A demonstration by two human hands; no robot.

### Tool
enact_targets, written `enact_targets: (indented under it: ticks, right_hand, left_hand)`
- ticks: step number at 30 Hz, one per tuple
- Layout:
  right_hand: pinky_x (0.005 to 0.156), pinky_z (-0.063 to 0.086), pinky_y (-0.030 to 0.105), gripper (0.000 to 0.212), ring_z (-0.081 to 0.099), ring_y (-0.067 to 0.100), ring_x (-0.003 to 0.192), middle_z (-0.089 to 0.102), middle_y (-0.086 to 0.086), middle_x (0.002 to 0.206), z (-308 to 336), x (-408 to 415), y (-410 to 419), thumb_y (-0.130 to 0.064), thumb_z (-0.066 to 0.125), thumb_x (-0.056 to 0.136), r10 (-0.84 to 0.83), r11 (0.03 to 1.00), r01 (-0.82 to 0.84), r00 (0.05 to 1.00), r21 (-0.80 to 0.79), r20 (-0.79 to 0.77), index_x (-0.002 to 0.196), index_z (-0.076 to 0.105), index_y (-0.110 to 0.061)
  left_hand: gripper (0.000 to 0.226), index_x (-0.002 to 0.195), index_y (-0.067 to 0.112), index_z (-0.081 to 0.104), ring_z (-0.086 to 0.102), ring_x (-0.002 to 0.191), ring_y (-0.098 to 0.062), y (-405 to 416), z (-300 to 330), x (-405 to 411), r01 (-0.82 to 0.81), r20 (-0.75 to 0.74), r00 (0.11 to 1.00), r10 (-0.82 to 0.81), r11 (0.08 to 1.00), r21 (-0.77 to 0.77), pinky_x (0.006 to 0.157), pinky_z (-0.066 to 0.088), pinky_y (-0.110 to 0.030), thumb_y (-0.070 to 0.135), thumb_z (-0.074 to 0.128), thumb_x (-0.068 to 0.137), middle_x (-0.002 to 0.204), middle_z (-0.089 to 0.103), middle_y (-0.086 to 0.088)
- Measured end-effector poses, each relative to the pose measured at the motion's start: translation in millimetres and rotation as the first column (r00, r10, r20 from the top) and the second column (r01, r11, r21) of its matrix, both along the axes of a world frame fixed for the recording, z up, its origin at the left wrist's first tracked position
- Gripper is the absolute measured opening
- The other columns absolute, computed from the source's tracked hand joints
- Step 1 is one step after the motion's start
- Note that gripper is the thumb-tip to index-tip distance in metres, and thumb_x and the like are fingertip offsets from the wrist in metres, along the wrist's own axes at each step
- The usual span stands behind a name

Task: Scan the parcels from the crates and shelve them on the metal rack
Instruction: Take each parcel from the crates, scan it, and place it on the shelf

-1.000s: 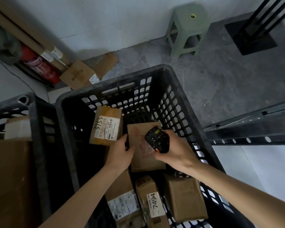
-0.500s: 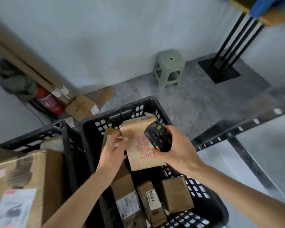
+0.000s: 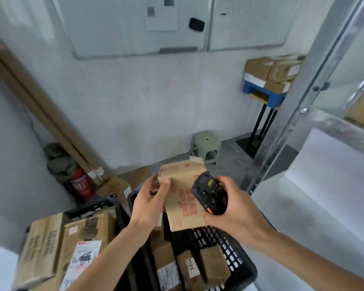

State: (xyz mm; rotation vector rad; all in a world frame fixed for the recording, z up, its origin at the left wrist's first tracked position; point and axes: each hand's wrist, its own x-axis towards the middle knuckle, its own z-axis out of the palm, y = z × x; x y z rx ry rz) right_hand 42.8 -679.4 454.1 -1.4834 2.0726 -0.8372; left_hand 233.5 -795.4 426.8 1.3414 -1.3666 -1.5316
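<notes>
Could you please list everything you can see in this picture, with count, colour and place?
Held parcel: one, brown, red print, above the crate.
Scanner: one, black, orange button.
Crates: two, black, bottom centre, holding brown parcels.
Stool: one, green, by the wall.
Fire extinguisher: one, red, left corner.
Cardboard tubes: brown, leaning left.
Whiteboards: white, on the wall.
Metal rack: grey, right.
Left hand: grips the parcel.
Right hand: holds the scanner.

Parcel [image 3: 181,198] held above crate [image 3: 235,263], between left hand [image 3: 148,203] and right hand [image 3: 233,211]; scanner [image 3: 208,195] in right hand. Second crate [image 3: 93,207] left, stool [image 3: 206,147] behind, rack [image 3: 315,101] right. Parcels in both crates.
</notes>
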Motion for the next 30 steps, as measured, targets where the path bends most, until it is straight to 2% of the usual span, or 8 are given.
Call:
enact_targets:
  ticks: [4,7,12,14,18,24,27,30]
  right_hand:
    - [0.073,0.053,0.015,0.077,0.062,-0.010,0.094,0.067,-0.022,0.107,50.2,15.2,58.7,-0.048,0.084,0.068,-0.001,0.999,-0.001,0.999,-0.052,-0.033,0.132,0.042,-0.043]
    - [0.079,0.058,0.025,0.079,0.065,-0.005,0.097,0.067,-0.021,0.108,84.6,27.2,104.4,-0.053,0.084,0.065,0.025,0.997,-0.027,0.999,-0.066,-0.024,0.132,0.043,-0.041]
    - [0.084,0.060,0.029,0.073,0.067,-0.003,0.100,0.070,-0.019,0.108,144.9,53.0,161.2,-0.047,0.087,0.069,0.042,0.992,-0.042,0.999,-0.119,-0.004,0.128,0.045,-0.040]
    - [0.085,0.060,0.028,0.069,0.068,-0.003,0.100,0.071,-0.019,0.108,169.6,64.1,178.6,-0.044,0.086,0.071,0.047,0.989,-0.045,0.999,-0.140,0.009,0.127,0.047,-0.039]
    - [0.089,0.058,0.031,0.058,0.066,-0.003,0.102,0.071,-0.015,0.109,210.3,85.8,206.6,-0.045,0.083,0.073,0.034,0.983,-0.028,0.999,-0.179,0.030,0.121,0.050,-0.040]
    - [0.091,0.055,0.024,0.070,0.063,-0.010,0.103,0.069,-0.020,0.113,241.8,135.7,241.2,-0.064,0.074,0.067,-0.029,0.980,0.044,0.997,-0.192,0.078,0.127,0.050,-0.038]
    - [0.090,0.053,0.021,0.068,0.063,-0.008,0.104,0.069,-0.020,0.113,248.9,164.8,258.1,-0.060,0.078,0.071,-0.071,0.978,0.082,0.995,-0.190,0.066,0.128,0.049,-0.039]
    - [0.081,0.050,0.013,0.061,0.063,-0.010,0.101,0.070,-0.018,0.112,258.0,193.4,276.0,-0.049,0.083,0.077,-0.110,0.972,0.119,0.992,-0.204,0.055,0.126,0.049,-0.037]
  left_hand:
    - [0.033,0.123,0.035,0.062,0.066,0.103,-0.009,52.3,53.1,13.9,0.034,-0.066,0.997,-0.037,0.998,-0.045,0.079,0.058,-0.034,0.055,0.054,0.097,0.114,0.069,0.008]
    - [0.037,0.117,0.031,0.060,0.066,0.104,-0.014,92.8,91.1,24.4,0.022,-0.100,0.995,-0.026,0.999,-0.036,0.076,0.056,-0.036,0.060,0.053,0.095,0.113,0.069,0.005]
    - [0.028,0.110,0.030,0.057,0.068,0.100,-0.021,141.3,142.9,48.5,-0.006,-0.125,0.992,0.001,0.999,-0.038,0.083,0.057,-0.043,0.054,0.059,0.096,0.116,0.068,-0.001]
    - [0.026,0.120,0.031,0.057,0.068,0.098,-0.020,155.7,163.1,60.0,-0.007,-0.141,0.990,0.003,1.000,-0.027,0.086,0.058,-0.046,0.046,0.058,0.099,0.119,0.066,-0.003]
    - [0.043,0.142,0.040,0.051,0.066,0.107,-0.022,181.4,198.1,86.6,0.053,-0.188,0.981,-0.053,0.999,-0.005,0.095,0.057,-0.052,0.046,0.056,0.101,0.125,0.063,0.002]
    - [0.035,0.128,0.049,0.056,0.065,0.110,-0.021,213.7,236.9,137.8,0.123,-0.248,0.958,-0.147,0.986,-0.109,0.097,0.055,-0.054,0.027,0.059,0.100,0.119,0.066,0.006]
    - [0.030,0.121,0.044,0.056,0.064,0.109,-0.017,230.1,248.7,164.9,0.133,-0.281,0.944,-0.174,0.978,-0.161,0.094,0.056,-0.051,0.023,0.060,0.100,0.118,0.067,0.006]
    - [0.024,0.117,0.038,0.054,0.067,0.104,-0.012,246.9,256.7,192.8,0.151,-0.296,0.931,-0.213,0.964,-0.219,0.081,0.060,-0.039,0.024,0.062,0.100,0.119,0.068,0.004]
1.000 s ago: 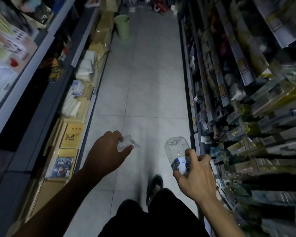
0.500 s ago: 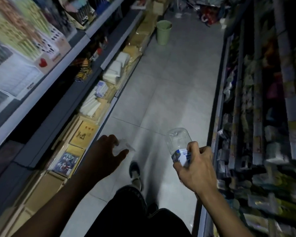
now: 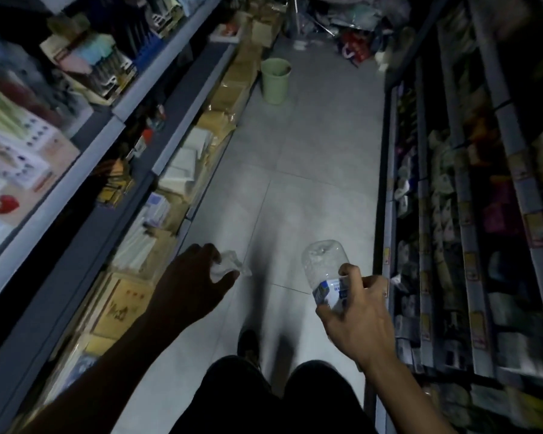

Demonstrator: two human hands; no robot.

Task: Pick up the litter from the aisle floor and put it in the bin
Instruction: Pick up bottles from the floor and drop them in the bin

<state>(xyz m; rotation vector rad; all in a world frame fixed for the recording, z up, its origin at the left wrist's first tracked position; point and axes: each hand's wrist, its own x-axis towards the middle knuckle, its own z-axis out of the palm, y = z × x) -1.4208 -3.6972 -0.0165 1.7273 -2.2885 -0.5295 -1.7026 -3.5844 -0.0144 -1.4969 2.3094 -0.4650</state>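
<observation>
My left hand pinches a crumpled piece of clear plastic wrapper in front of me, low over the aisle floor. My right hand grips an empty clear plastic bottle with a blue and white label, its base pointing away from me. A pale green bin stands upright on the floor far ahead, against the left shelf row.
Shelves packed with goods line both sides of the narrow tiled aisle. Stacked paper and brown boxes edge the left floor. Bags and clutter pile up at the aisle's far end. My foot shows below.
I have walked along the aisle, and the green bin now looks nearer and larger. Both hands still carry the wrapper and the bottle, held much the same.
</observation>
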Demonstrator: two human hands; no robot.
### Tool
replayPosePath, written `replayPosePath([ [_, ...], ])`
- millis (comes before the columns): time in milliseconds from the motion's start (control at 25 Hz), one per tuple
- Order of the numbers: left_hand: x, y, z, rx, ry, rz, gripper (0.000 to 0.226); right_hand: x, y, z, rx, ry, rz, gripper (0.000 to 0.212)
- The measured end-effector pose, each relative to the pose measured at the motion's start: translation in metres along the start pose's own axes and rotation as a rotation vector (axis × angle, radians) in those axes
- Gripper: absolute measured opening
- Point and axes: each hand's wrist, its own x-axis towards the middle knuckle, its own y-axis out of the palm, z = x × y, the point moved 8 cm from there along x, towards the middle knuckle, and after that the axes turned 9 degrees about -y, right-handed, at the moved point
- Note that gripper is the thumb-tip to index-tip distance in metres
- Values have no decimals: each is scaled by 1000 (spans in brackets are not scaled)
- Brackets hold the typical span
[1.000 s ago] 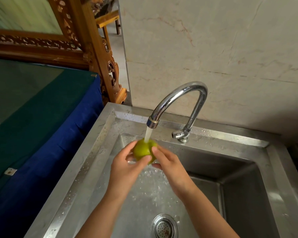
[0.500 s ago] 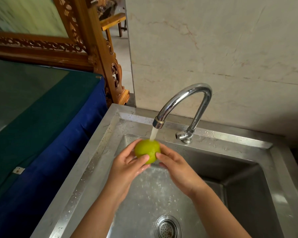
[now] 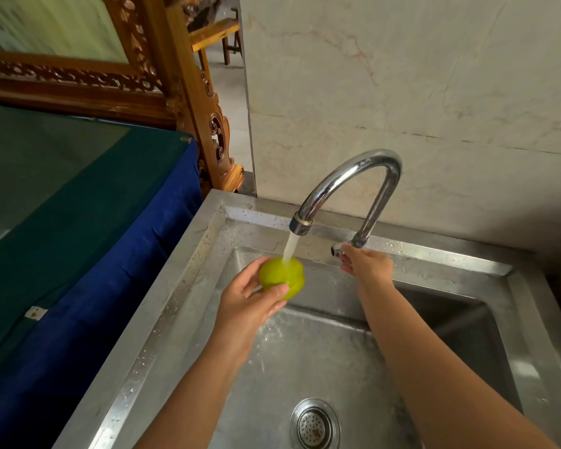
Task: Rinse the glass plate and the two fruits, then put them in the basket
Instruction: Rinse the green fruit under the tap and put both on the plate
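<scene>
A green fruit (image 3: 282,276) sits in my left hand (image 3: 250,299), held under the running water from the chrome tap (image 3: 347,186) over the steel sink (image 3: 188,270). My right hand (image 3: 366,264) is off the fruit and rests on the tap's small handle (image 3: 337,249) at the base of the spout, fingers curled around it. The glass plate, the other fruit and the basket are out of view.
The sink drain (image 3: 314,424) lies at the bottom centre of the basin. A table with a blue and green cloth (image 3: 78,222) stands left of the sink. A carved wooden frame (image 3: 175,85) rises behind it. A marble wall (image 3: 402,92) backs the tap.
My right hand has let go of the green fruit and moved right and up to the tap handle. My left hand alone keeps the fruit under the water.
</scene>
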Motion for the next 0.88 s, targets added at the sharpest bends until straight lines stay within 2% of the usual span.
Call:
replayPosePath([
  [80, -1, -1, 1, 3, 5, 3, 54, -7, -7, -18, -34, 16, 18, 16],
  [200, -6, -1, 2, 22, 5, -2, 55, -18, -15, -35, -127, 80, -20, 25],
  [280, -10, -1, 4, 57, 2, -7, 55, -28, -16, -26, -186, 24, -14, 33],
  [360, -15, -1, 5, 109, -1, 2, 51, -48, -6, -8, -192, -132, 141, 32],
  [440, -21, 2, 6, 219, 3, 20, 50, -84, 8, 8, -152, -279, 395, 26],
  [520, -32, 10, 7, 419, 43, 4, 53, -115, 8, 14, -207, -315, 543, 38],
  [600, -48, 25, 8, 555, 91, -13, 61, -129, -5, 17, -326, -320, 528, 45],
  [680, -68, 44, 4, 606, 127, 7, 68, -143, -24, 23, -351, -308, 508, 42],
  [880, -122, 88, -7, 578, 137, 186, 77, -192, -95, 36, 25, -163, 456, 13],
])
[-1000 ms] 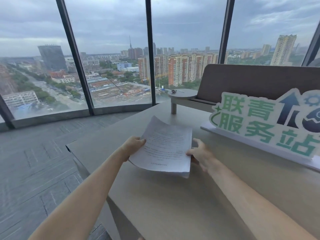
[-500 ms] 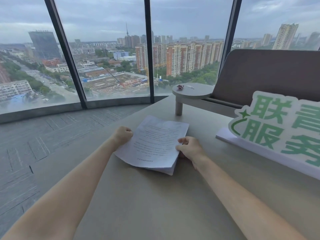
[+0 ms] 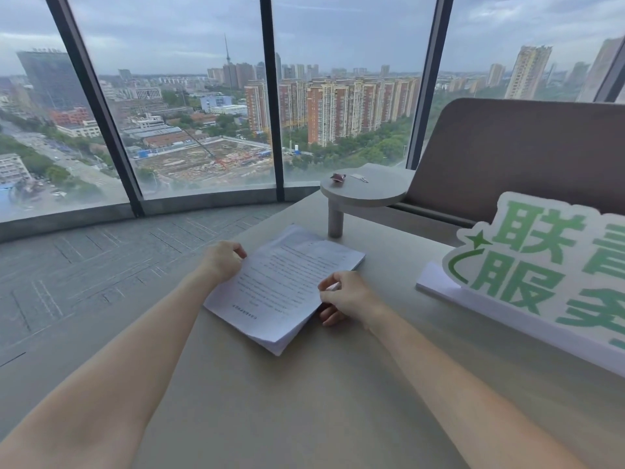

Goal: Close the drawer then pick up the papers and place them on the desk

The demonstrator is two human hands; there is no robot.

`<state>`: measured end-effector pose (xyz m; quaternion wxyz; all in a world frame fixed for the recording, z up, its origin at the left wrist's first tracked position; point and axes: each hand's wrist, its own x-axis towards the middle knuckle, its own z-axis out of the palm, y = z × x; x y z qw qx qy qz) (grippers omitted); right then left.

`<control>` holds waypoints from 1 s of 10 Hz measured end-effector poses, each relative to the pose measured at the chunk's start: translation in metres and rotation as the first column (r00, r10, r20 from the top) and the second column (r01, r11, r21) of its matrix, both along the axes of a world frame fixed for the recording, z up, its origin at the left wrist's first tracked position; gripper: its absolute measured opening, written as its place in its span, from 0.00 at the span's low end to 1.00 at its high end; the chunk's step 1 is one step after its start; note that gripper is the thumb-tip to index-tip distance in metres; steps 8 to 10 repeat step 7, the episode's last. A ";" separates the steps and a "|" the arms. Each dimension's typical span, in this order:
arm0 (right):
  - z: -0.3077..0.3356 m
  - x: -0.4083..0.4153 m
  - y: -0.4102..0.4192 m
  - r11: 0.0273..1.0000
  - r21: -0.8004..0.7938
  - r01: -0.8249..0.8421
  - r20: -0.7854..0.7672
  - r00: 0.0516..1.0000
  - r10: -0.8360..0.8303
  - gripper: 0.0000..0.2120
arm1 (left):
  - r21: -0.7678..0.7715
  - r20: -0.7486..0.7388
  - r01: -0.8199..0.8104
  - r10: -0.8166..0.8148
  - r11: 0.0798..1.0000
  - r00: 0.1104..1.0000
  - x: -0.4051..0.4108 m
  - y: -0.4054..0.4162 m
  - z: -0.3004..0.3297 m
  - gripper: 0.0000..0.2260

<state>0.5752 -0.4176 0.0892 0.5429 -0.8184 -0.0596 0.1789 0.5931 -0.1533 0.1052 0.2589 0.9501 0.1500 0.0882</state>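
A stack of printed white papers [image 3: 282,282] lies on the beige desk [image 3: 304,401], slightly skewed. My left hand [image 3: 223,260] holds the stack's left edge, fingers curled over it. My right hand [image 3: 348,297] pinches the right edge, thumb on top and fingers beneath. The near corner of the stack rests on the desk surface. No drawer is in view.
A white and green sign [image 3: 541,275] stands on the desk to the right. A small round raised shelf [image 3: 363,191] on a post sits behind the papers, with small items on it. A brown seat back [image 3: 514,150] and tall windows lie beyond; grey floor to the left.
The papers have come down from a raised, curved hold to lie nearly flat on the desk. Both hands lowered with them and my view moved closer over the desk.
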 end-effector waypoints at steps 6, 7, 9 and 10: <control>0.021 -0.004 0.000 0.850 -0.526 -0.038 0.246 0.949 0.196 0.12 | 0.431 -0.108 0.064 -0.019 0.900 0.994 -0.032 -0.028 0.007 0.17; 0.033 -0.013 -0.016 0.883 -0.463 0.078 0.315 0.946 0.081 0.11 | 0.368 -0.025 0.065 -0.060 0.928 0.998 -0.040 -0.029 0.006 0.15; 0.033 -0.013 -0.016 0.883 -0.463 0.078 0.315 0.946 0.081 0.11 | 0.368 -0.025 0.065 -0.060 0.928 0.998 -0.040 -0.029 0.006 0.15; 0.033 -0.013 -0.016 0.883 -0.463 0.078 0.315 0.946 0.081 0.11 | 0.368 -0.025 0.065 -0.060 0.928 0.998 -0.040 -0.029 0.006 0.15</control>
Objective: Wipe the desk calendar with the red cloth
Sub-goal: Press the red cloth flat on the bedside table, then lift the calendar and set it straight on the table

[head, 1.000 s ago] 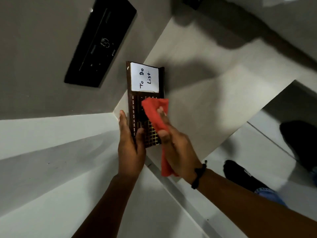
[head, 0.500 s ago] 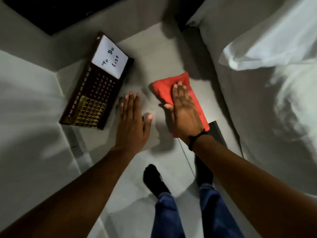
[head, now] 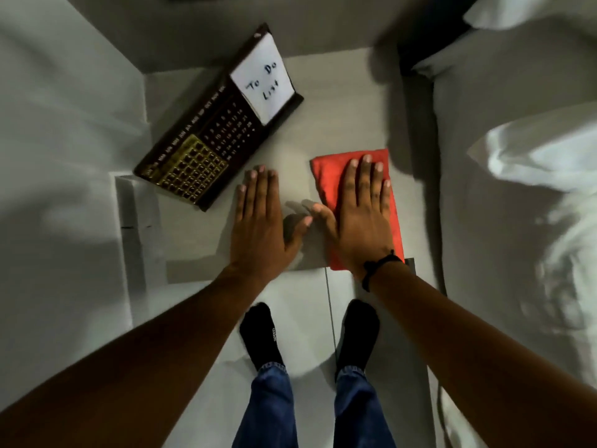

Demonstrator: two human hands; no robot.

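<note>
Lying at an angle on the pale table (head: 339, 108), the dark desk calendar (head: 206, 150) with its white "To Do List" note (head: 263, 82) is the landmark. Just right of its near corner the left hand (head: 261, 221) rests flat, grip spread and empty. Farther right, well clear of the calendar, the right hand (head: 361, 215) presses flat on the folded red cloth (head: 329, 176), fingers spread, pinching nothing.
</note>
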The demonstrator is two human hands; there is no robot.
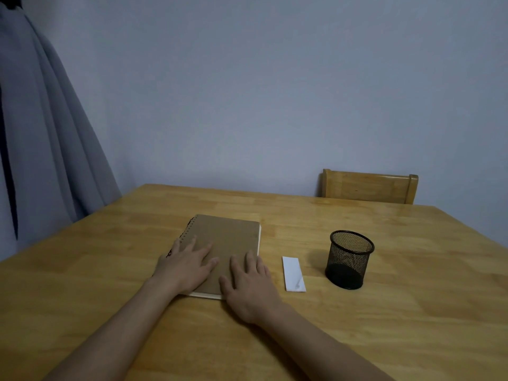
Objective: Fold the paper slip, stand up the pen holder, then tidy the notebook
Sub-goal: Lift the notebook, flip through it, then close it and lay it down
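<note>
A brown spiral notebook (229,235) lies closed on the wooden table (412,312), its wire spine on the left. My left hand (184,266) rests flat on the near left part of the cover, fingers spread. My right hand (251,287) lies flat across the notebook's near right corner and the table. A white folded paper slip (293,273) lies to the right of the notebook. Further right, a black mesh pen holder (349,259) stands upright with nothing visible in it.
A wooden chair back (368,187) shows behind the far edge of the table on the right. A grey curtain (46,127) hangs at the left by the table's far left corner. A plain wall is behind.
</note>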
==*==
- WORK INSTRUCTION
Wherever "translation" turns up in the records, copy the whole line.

- SOLUTION TO THIS PROBLEM
- Measured end-effector poses, each relative to the pose measured at the motion's start: translation in millimetres and rotation as the first column (r00, r10, r20 from the top) and the second column (r01, r11, r21) of its matrix, both along the axes of a world frame fixed for the recording, z up, its origin at the left wrist's first tracked position
- The measured end-effector pose, each relative to the pose measured at the motion's start: translation in metres along the start pose's own axes and rotation as a rotation vector (axis × angle, radians) in those axes
`<control>` holds waypoints from 1 s of 10 Hz measured end-effector poses, each relative to the pose measured at the chunk's start: translation in metres and rotation as the first column (r00, r10, r20 from the top) and the second column (r01, r11, r21) of its matrix, both along the axes of a world frame fixed for the recording, z up, its origin at the left wrist's first tracked position; gripper: its absolute measured opening, written as its place in its span, from 0.00 at the span's low end to 1.00 at its high end; the chunk's step 1 is one step after its start; note that gripper is the thumb-tip to index-tip distance in metres; steps 8 to 10 repeat step 7, the episode's last. A ";" separates the steps and a "|" the arms. Each dimension's typical span, in this order:

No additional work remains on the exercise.